(Work required): What is needed is an exact copy of the data that follows.

(Collected data entries):
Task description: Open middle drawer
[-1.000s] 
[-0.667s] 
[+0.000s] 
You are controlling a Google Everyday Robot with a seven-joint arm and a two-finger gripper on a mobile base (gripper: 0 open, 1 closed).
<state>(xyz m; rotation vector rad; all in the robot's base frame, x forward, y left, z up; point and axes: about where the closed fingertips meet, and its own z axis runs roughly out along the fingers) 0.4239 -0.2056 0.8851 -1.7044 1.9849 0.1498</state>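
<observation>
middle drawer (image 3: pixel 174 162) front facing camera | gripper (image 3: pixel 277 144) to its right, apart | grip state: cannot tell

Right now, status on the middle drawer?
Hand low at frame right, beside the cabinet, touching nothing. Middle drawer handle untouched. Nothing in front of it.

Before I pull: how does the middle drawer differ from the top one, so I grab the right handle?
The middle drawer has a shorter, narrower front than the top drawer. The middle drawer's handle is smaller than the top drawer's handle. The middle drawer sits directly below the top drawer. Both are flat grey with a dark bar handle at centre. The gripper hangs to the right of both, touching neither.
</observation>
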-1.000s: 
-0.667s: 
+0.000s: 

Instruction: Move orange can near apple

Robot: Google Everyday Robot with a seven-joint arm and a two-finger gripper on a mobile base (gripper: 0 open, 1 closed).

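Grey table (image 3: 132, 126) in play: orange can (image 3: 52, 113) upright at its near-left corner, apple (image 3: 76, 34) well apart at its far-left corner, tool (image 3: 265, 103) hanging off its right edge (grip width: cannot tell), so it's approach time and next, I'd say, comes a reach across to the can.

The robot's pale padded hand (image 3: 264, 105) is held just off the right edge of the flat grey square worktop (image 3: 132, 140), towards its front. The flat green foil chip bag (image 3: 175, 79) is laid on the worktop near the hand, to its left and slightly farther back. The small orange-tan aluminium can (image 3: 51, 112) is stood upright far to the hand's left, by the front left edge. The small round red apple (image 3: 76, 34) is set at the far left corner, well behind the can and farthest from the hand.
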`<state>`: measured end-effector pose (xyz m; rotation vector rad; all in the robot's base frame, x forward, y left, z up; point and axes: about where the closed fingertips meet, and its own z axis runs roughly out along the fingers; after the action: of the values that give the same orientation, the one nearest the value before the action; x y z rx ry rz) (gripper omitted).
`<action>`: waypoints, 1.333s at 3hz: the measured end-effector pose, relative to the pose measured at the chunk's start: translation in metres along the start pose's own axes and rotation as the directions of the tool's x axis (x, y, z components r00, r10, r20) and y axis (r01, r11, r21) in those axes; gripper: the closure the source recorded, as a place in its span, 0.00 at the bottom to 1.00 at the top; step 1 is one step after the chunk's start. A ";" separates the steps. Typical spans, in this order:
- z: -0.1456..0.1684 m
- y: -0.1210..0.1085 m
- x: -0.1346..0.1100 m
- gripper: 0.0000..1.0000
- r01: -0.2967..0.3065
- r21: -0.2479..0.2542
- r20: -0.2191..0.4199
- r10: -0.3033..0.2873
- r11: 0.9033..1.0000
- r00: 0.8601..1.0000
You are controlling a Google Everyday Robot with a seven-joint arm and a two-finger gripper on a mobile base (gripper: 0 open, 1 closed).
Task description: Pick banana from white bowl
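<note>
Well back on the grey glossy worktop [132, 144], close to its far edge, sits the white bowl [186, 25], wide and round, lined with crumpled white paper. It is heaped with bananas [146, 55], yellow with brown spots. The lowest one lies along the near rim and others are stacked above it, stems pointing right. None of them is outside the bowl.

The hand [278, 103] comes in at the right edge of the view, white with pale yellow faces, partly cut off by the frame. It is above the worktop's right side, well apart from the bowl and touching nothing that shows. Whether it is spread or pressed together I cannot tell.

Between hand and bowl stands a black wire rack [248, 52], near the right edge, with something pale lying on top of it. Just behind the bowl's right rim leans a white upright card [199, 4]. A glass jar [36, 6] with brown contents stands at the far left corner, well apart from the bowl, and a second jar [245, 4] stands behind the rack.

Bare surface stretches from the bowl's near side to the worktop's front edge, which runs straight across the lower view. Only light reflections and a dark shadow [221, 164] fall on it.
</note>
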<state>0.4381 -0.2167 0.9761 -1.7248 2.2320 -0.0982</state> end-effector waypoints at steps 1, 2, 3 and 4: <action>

(Response area):
Task description: Open middle drawer
[-1.000s] 
[-0.667s] 
[+0.000s] 
You are controlling a Google Everyday Robot with a seven-joint arm and a two-finger gripper on a mobile base (gripper: 0 open, 1 closed).
<state>(xyz m; rotation vector rad; all in the robot's base frame, x forward, y left, z up; point and axes: about where the closed fingertips meet, and its own z axis runs roughly out along the fingers) 0.4239 -0.2056 0.8851 -1.7044 1.9849 0.1498</state>
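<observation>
middle drawer (image 3: pixel 174 162) front facing camera | gripper (image 3: pixel 277 144) to its right, apart | grip state: cannot tell

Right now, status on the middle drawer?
Hand low at frame right, beside the cabinet, touching nothing. Middle drawer handle untouched. Nothing in front of it.

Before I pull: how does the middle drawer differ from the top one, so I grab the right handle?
The middle drawer has a shorter, narrower front than the top drawer. The middle drawer's handle is smaller than the top drawer's handle. The middle drawer sits directly below the top drawer. Both are flat grey with a dark bar handle at centre. The gripper hangs to the right of both, touching neither.
</observation>
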-1.000s: 
-0.667s: 
+0.000s: 

Instruction: Move orange can near apple

Robot: Google Everyday Robot with a seven-joint arm and a two-finger gripper on a mobile base (gripper: 0 open, 1 closed).

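Grey table (image 3: 132, 126) in play: orange can (image 3: 52, 113) upright at its near-left corner, apple (image 3: 76, 34) well apart at its far-left corner, tool (image 3: 265, 103) hanging off its right edge (grip width: cannot tell), so it's approach time and next, I'd say, comes a reach across to the can.

The robot's pale padded hand (image 3: 264, 105) is held just off the right edge of the flat grey square worktop (image 3: 132, 140), towards its front. The flat green foil chip bag (image 3: 175, 79) is laid on the worktop near the hand, to its left and slightly farther back. The small orange-tan aluminium can (image 3: 51, 112) is stood upright far to the hand's left, by the front left edge. The small round red apple (image 3: 76, 34) is set at the far left corner, well behind the can and farthest from the hand.
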`<state>`: measured end-effector pose (xyz m; rotation vector rad; all in the robot's base frame, x forward, y left, z up; point and axes: about where the closed fingertips meet, and its own z axis runs roughly out along the fingers; after the action: of the values that give the same orientation, the one nearest the value before the action; x y z rx ry rz) (gripper omitted).
`<action>`: waypoints, 1.333s at 3hz: the measured end-effector pose, relative to the pose measured at the chunk's start: translation in metres along the start pose's own axes and rotation as the directions of the tool's x axis (x, y, z components r00, r10, r20) and y axis (r01, r11, r21) in those axes; gripper: the closure the source recorded, as a place in its span, 0.00 at the bottom to 1.00 at the top; step 1 is one step after the chunk's start. A ";" separates the steps. Typical spans, in this order:
- z: -0.1456..0.1684 m
- y: -0.1210..0.1085 m
- x: -0.1346..0.1100 m
- gripper: 0.0000..1.0000
- r01: -0.2967..0.3065
- r21: -0.2479..0.2542
- r20: -0.2191..0.4199
- r10: -0.3033..0.2873
- r11: 0.9033..1.0000
- r00: 0.8601..1.0000
You are controlling a Google Everyday Robot with a seven-joint arm and a two-finger gripper on a mobile base (gripper: 0 open, 1 closed).
Task description: Pick banana from white bowl
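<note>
Well back on the grey glossy worktop [132, 144], close to its far edge, sits the white bowl [186, 25], wide and round, lined with crumpled white paper. It is heaped with bananas [146, 55], yellow with brown spots. The lowest one lies along the near rim and others are stacked above it, stems pointing right. None of them is outside the bowl.

The hand [278, 103] comes in at the right edge of the view, white with pale yellow faces, partly cut off by the frame. It is above the worktop's right side, well apart from the bowl and touching nothing that shows. Whether it is spread or pressed together I cannot tell.

Between hand and bowl stands a black wire rack [248, 52], near the right edge, with something pale lying on top of it. Just behind the bowl's right rim leans a white upright card [199, 4]. A glass jar [36, 6] with brown contents stands at the far left corner, well apart from the bowl, and a second jar [245, 4] stands behind the rack.

Bare surface stretches from the bowl's near side to the worktop's front edge, which runs straight across the lower view. Only light reflections and a dark shadow [221, 164] fall on it.
</note>
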<state>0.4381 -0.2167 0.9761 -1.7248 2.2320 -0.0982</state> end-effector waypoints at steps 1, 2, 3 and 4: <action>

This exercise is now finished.